Task details
The answer must be the full listing, word for word, with no pictures in it.

Source data
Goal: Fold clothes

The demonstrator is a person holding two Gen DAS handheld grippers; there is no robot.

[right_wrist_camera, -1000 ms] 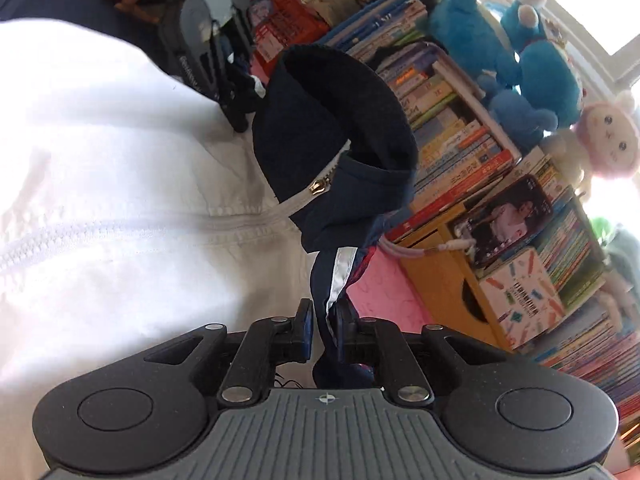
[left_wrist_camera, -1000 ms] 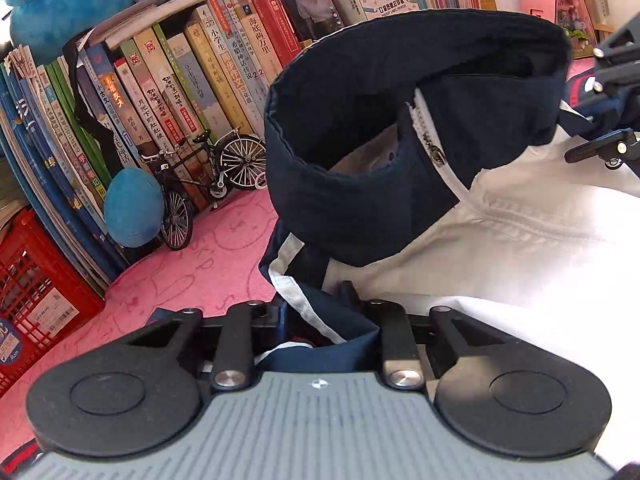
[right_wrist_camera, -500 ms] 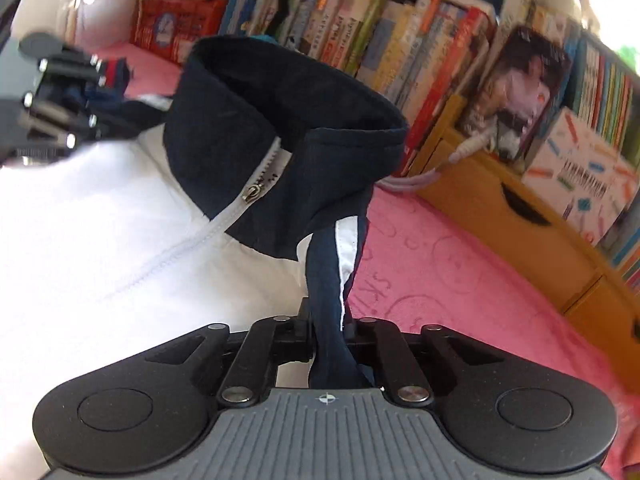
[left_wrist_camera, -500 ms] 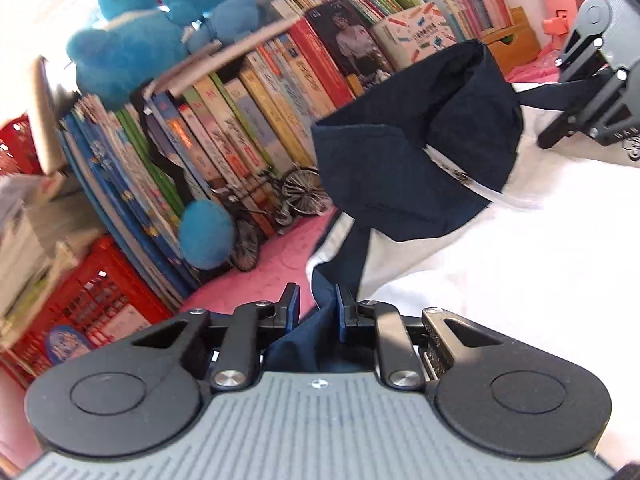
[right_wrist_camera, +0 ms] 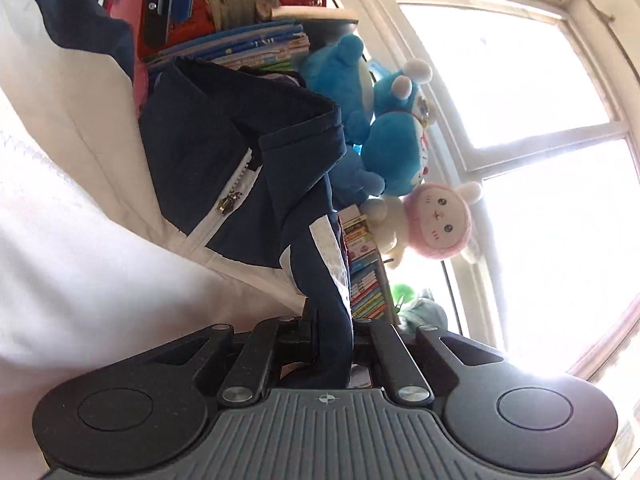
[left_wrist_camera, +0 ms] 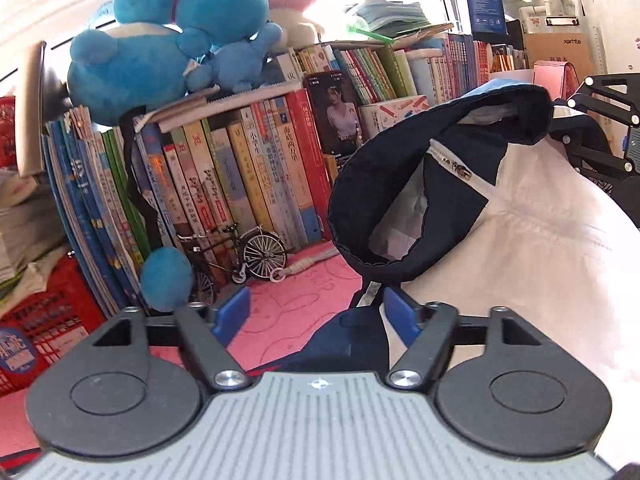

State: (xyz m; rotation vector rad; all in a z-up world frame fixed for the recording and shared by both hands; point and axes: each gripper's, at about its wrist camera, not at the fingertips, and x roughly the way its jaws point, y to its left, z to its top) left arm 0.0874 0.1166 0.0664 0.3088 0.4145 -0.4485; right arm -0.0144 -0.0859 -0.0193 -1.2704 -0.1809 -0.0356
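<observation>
So the big change: the left gripper point(left_wrist_camera: 316, 316) has just been opened wide. Half a second back its blue pads were pinched on the navy shoulder fabric of the jacket point(left_wrist_camera: 540, 248); now a broad gap is seen between them in the lower middle of the left wrist view, and some navy cloth is only draped between the pads, touching the right-hand one at most, not squeezed. The view has also been tipped up, with more of the plush toys point(left_wrist_camera: 168, 48) and the bookshelf point(left_wrist_camera: 240, 168) taken in at upper left.

The right gripper point(right_wrist_camera: 332, 340) is a different story: its jaws are clamped tight on a navy strip with a white stripe, at bottom centre of the right wrist view, and the whole frame has been rolled sideways compared with a moment ago, so the window point(right_wrist_camera: 520, 120) now fills the right side.

The jacket itself, white body with a navy collar point(left_wrist_camera: 420, 184) and a zipper pull point(right_wrist_camera: 230, 202), is found in the right half of the left view, collar standing up in a loop over the pink mat point(left_wrist_camera: 288, 312).

Probably one shoulder has been let go so it can be regripped elsewhere, with the fold not yet laid flat.
</observation>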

Reply
Goal: Fold clothes

The demonstrator is a person holding two Gen DAS handheld grippers; there is no robot.

[right_wrist_camera, -1000 ms] 
[left_wrist_camera, -1000 ms] 
[right_wrist_camera, -500 ms] 
[left_wrist_camera, -500 ms] 
[right_wrist_camera, +0 ms] 
[left_wrist_camera, +0 ms] 

State: (xyz m; rotation vector rad; all in a z-up world frame fixed for the recording and shared by both hands; point and axes: each gripper's, at about its wrist camera, not at the fingertips, and x roughly the way its jaws point, y to its left, z to its top) left arm 0.0874 0.1166 0.0664 0.3088 0.4145 -0.4485; right arm -0.0144 -0.0859 -0.0193 -1.2704 -0.1809 -0.0356
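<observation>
So the big change: the left gripper point(left_wrist_camera: 316, 316) has just been opened wide. Half a second back its blue pads were pinched on the navy shoulder fabric of the jacket point(left_wrist_camera: 540, 248); now a broad gap is seen between them in the lower middle of the left wrist view, and some navy cloth is only draped between the pads, touching the right-hand one at most, not squeezed. The view has also been tipped up, with more of the plush toys point(left_wrist_camera: 168, 48) and the bookshelf point(left_wrist_camera: 240, 168) taken in at upper left.

The right gripper point(right_wrist_camera: 332, 340) is a different story: its jaws are clamped tight on a navy strip with a white stripe, at bottom centre of the right wrist view, and the whole frame has been rolled sideways compared with a moment ago, so the window point(right_wrist_camera: 520, 120) now fills the right side.

The jacket itself, white body with a navy collar point(left_wrist_camera: 420, 184) and a zipper pull point(right_wrist_camera: 230, 202), is found in the right half of the left view, collar standing up in a loop over the pink mat point(left_wrist_camera: 288, 312).

Probably one shoulder has been let go so it can be regripped elsewhere, with the fold not yet laid flat.
</observation>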

With the answer given, the exercise is complete.